GOAL OF THE EXERCISE:
The response must match the data below exactly, line for line.

EXERCISE DATA:
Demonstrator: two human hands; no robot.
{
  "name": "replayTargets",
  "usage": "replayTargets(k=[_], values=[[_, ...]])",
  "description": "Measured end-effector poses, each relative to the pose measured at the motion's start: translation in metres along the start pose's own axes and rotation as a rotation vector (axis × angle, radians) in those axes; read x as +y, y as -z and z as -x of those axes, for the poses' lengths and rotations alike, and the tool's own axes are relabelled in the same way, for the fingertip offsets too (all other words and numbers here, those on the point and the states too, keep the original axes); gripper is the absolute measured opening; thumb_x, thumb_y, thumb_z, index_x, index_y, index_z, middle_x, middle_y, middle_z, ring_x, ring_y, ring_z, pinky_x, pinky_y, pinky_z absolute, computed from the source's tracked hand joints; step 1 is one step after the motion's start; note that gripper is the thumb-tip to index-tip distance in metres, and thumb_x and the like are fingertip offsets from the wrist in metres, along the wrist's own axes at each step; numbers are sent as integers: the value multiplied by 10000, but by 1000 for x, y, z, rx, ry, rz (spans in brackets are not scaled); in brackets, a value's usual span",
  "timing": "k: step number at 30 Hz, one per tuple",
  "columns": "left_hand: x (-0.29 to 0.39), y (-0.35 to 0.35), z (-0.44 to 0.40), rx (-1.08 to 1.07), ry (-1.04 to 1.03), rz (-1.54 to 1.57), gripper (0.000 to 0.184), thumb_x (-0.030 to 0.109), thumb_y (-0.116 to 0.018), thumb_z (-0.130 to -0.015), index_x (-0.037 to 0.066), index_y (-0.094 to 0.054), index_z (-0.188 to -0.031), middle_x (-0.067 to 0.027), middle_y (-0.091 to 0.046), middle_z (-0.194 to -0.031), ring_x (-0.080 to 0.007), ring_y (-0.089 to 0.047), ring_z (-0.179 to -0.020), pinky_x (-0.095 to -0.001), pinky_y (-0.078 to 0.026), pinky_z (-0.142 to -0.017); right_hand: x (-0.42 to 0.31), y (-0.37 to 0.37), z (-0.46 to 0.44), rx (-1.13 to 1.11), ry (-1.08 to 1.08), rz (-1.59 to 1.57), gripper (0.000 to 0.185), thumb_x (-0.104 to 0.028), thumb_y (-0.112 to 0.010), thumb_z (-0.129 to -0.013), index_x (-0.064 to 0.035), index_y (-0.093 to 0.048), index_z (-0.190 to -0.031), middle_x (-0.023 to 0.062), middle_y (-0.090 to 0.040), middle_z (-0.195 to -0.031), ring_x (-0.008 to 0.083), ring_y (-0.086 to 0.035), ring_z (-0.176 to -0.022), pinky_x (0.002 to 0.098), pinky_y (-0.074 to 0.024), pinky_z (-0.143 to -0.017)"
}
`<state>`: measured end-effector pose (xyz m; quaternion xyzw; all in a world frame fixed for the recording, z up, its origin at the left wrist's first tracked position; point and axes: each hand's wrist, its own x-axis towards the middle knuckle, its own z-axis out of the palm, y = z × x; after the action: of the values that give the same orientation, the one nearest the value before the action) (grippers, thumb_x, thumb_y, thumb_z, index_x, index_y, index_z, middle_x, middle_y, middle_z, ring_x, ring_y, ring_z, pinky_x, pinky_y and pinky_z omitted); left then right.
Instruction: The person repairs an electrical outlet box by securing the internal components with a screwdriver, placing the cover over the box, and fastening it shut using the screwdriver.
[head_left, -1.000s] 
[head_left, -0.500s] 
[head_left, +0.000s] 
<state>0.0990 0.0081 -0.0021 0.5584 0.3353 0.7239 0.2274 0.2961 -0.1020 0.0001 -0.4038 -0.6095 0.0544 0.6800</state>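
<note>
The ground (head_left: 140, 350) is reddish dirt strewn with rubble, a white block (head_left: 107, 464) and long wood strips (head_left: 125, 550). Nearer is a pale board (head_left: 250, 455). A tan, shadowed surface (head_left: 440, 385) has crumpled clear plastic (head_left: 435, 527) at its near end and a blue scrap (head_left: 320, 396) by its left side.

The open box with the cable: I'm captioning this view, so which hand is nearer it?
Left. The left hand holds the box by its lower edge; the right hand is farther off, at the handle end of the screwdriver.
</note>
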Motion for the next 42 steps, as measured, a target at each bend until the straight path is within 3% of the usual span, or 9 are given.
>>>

ANSWER SECTION:
Demonstrator: two human hands; no robot.
{
  "name": "replayTargets",
  "usage": "replayTargets(k=[_], values=[[_, ...]])",
  "description": "Measured end-effector poses, each relative to the pose measured at the motion's start: translation in metres along the start pose's own axes and rotation as a rotation vector (axis × angle, radians) in those axes; read x as +y, y as -z and z as -x of those axes, for the poses' lengths and rotations alike, and the tool's own axes are relabelled in the same way, for the fingertip offsets too (all other words and numbers here, those on the point and the states too, keep the original axes); gripper is the absolute measured opening; thumb_x, thumb_y, thumb_z, index_x, index_y, index_z, middle_x, middle_y, middle_z, ring_x, ring_y, ring_z, pinky_x, pinky_y, pinky_z absolute, computed from the source's tracked hand joints; step 1 is one step after the motion's start; note that gripper is the thumb-tip to index-tip distance in metres, and thumb_x and the like are fingertip offsets from the wrist in metres, along the wrist's own axes at each step; numbers are sent as integers: the value multiplied by 10000, but by 1000 for x, y, z, rx, ry, rz (spans in brackets are not scaled); in brackets, a value's usual span",
  "timing": "k: step number at 30 Hz, one per tuple",
  "columns": "left_hand: x (-0.29 to 0.39), y (-0.35 to 0.35), z (-0.44 to 0.40), rx (-1.08 to 1.07), ry (-1.04 to 1.03), rz (-1.54 to 1.57), gripper (0.000 to 0.184), thumb_x (-0.030 to 0.109), thumb_y (-0.116 to 0.018), thumb_z (-0.130 to -0.015), index_x (-0.037 to 0.066), index_y (-0.094 to 0.054), index_z (-0.188 to -0.031), middle_x (-0.067 to 0.027), middle_y (-0.091 to 0.046), middle_z (-0.194 to -0.031), ring_x (-0.080 to 0.007), ring_y (-0.089 to 0.047), ring_z (-0.179 to -0.020), pinky_x (-0.095 to -0.001), pinky_y (-0.078 to 0.026), pinky_z (-0.142 to -0.017); right_hand: x (-0.42 to 0.31), y (-0.37 to 0.37), z (-0.46 to 0.44), rx (-1.13 to 1.11), ry (-1.08 to 1.08), rz (-1.59 to 1.57), gripper (0.000 to 0.185), thumb_x (-0.104 to 0.028), thumb_y (-0.112 to 0.010), thumb_z (-0.129 to -0.013), index_x (-0.064 to 0.035), index_y (-0.093 to 0.048), index_z (-0.190 to -0.031), middle_x (-0.023 to 0.062), middle_y (-0.090 to 0.040), middle_z (-0.195 to -0.031), ring_x (-0.008 to 0.083), ring_y (-0.086 to 0.035), ring_z (-0.176 to -0.022), pinky_x (0.002 to 0.098), pinky_y (-0.074 to 0.024), pinky_z (-0.143 to -0.017)"
}
`<state>`: measured end-effector pose (xyz m; quaternion xyzw; all in a world frame fixed for the recording, z up, its origin at the left wrist's first tracked position; point and axes: each hand's wrist, its own x-axis towards the middle knuckle, its own z-axis out of the palm, y = z × x; after the action: of the values that give the same orientation, the one nearest the value before the action) (grippers, thumb_x, thumb_y, thumb_z, index_x, index_y, index_z, middle_x, middle_y, middle_z, ring_x, ring_y, ring_z, pinky_x, pinky_y and pinky_z omitted); left then right.
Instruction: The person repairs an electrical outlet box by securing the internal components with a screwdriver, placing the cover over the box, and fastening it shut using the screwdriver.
[head_left, -1.000s] 
[head_left, -0.500s] 
[head_left, +0.000s] 
<state>0.0990 0.0081 -0.0021 0.5584 0.3353 0.7239 0.2274 0.2961 -0.1020 0.0001 -0.4038 -0.6095 0.0544 0.6800</state>
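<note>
The ground (head_left: 140, 350) is reddish dirt strewn with rubble, a white block (head_left: 107, 464) and long wood strips (head_left: 125, 550). Nearer is a pale board (head_left: 250, 455). A tan, shadowed surface (head_left: 440, 385) has crumpled clear plastic (head_left: 435, 527) at its near end and a blue scrap (head_left: 320, 396) by its left side.

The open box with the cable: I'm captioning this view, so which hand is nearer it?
Left. The left hand holds the box by its lower edge; the right hand is farther off, at the handle end of the screwdriver.
</note>
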Motion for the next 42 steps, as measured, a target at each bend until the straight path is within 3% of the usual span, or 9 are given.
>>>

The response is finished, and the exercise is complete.